Instructions to follow
Within the data below, copy each line where the string "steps" is found.

Provided data
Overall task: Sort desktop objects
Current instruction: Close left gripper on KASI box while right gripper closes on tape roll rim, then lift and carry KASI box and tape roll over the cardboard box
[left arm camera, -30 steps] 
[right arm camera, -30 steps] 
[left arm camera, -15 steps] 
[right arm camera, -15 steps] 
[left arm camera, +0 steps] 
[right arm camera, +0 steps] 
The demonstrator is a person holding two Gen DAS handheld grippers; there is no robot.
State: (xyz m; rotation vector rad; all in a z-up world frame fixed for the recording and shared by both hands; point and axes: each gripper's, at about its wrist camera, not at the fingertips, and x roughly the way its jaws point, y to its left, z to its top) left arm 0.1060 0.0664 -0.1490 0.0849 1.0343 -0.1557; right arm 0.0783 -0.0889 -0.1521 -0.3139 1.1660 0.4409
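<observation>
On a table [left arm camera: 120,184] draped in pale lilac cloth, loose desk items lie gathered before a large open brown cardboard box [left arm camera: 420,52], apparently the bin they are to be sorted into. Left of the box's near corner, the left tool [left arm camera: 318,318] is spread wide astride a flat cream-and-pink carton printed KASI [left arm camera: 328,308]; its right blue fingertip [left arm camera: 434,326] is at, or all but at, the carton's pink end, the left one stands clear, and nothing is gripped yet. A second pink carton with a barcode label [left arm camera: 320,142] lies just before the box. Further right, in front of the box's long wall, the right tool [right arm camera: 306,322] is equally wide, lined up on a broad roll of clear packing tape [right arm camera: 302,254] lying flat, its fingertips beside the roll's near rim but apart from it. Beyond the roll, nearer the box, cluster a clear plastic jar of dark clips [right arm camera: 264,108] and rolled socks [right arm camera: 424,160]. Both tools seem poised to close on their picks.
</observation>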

Result of the exercise
[left arm camera, -30 steps] 
[right arm camera, -30 steps] 
[left arm camera, -15 steps] 
[right arm camera, -15 steps] 
[left arm camera, +0 steps] 
[right arm camera, +0 steps] 

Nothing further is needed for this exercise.